As adults, this habit can leave us highly attuned to the anxious or people pleasing voices instead of us. That voice, that is sometimes straight-up wrong about other people's needs and feelings. Rather than attune to the calm, quiet voice of intuition inside each of us, that leads us into patterns of externalizing, of looking outside ourselves, for feelings of okayness.

Like we've talked about so many times here before, it's 100% perfectly normal to lean on the people in our lives, who we love and trust for support and comfort when we need that mammalian coregulation of our nervous systems. However, doing that is very different from feeling like the bottom is going to fall out if the people around us either are, or we perceive them to be, off kilter, grumped with us, or annoyed or distant in some way.

So, what does this have to do with intuition again? Ah, yes. Okay. The key question here is how do I, with my codependent, perfectionist, and people pleasing thought habits, know what is my intuition? And what is anxiety? Or, a history of stress, distress, or trauma, living in my body?

How can I tell if a part of me, that is telling me to do something or not do something, is coming from my old emotional wounding, my inner children's, a hurt part of me, trauma, or from a deeper, wiser, more true and tuned in part of me? Well, the difference, my kittens, is this: Your intuition will always, always, always, always speak to you in a clear, loving, non-judgmental way.

The voice or the energy may be soft and gentle. It can also be firm, and even loud if that's what’s needed to get the message across. Especially, if you're in actual physical danger. Regardless of the volume, the tone of intuition is always loving. It will never ever bully you. Never speak with anger, fear. And, it'll never be mean.

Your intuition is strong and confident, but never belittling, condescending, negating; it will tell you what you need to hear. Even if that isn't what you want to hear. Your intuition may disappoint your ego. May be the opposite of your desires and wants, on occasion, my sweet love. And, that's okay.

Because your intuition is ultimately your wisest self, speaking through you, and is always on your side. Intuition generally doesn't need you to do anything now. It doesn't press you to take action immediately. Again, unless safety is involved. And then, you'll also feel your body talking to you in a firmer, more directive voice or energy. Which can sound like, “Do not walk down that dark alley. Do not pet that polar bear, cute though she may seem.”

Intuition is presence. It is patient; they can wait. Because unlike the patriarchal systems that need us to just keep grinding and hustling and moving and doing and consuming and producing. Intuition knows that all of that is just buffering and suffering.

Intuition knows that the things that really need to happen take time, happen in their own time. Are coming, because what is for you won't pass you by. So, intuition speaks in the calm voice that knows there's no rush. Isn't that lovely, to pause and feel in to that?

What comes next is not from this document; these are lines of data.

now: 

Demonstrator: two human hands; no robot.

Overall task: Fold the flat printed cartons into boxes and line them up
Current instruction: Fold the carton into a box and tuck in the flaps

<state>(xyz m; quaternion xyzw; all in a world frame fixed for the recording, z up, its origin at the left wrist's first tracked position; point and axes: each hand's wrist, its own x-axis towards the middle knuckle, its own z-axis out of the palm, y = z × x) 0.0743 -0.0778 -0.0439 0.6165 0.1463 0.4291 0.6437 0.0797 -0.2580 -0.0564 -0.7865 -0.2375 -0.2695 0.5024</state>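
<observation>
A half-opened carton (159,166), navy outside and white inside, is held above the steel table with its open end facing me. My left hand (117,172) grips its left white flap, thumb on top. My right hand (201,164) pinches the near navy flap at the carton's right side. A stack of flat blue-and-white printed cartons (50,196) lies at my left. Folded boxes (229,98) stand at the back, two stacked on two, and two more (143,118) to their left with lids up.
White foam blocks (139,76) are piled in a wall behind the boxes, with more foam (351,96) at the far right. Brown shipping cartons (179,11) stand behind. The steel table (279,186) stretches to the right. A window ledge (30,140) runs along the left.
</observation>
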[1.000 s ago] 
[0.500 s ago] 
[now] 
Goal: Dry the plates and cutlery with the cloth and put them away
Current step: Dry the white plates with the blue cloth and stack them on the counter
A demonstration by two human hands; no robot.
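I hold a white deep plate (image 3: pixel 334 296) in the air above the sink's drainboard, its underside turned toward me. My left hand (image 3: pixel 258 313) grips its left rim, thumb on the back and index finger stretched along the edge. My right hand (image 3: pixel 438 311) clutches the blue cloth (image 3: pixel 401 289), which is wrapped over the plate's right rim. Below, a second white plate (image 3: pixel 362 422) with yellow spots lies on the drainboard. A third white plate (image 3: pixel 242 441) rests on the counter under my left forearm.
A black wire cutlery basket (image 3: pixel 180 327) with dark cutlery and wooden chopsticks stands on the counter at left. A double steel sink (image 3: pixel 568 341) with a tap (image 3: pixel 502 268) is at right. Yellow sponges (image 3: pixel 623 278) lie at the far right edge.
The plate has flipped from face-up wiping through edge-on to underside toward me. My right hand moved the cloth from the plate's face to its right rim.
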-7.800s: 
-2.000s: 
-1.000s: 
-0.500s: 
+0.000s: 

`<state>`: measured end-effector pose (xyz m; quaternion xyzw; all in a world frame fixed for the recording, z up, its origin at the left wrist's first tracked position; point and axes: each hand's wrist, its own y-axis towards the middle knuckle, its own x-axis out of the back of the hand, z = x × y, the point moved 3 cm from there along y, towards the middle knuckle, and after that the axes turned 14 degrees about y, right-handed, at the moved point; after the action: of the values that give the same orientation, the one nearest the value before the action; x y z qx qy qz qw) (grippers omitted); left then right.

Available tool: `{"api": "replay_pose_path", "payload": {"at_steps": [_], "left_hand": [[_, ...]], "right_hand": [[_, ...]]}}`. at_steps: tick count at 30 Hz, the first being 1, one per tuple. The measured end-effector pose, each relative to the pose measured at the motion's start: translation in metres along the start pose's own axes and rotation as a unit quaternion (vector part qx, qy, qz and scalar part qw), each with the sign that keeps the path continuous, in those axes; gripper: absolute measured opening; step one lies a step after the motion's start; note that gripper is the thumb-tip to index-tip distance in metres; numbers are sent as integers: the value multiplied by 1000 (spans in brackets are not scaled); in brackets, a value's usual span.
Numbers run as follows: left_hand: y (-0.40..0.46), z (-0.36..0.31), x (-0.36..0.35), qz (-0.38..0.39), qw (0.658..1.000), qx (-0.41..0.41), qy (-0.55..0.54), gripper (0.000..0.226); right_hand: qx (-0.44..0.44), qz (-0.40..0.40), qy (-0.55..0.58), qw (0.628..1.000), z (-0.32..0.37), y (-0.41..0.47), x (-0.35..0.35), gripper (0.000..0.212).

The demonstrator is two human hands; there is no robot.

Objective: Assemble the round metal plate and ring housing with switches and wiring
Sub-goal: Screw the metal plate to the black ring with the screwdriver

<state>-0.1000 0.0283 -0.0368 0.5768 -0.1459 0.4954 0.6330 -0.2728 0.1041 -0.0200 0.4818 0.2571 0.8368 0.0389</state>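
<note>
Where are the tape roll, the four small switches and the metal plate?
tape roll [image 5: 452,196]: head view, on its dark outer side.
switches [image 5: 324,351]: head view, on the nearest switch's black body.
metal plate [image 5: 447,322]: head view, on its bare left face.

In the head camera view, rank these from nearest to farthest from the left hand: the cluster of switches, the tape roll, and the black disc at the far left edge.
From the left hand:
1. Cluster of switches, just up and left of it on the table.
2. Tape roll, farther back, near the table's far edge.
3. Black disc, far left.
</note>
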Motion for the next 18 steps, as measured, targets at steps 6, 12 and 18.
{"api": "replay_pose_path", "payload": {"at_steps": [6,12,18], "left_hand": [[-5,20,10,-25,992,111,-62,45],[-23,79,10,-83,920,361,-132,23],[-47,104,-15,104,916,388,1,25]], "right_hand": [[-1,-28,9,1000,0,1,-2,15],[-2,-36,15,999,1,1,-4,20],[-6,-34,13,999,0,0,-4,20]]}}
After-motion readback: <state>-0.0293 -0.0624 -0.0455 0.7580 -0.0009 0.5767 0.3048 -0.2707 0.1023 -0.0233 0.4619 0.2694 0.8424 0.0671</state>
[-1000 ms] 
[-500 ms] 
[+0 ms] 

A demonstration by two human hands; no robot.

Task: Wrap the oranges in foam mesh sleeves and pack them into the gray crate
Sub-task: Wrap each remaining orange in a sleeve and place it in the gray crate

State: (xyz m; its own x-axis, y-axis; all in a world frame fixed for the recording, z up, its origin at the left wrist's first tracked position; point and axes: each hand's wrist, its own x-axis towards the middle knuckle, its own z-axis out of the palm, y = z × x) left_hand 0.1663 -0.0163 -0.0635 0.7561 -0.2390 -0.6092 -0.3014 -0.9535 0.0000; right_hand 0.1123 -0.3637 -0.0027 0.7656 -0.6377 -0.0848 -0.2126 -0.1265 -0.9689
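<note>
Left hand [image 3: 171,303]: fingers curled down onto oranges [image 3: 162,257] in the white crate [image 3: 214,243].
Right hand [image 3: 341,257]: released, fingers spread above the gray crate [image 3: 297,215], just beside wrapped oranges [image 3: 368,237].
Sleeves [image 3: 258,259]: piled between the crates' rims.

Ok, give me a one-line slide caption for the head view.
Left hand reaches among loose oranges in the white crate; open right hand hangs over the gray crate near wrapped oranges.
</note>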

Now, let's talk a little bit about what intuition doesn't sound like, so you can really hear the difference. Intuition has no emotional attachment. Meanwhile, a trauma response is designed to activate or trigger your central nervous system, and can spark emotions like anxiety. So, stress, worry, fear, anxiety, and the physiologic remnants of stress, distress, and trauma, are loud and come in hot.

It is jangly, it is scratchy and urgent, harried and rushed. It's future tripping or spinning in the past. It's an analysis paralysis. Spinning you 1,000 ways from Sunday. It doesn't quite know which way is up, but it sure does know you're not doing it right. It's worked up and needs you to listen, right now. It's spinning. Never still.

Anxiety often speaks in a voice, tone, or word choice, that is not quite your mind. If you pause, listen, and ask yourself the key question; whose voice is this? It can often be the harsh or directive voice for a parent, caregiver, ex-partner, abusive boss. Someone else outside of you, who did not hold your best interests in mind. Who did not approach you with love, patience, kindness.

Depression, meanwhile, is often monotone, checked out, not fully present. My nerds, it’s the voice of dorsal vagal; the detached, even dissociated state of the nervous system. It's doing everything it can to keep you from being in the here and now, in this moment. Because that voice believes that being where you are now, might just kill you.

So, it takes you right out of the moment, and its tone expresses that state. It tells you; you should just doom scroll with the TV on, while your YouTube videos autoplay on your laptop. Your partner doesn't love you, why even bother trying? It's often sub whisper, like you have to strain to hear it. Or, it has the energy of an overdub, like never quite in sync with reality. Taking you out of the present moment because, once again, it loves you and wants to protect you. And, it's only tool is dorsal.

Intuition, on the other hand, it has what we, nervous system nerds, call “prosody of voice”. Which is the gentle singsong tone of voice that I have. That supports bringing and keeping our nervous systems in ventral vagal; the safe and social, present and connected, part of the nervous system. It's inviting, versus coercive.

It's pure love, that intuition, and sounds like, “Hi, love. It's me, your intuition. Listen, I'm seeing a little red flag in this dating situation. I'm seeing the signs that you might be settling again. And I just want to lovingly remind you, that we said we weren't going to do that. I'll invite you to consider pumping the brakes here, my darling. Checking in, spending some time with you, before you text her back.”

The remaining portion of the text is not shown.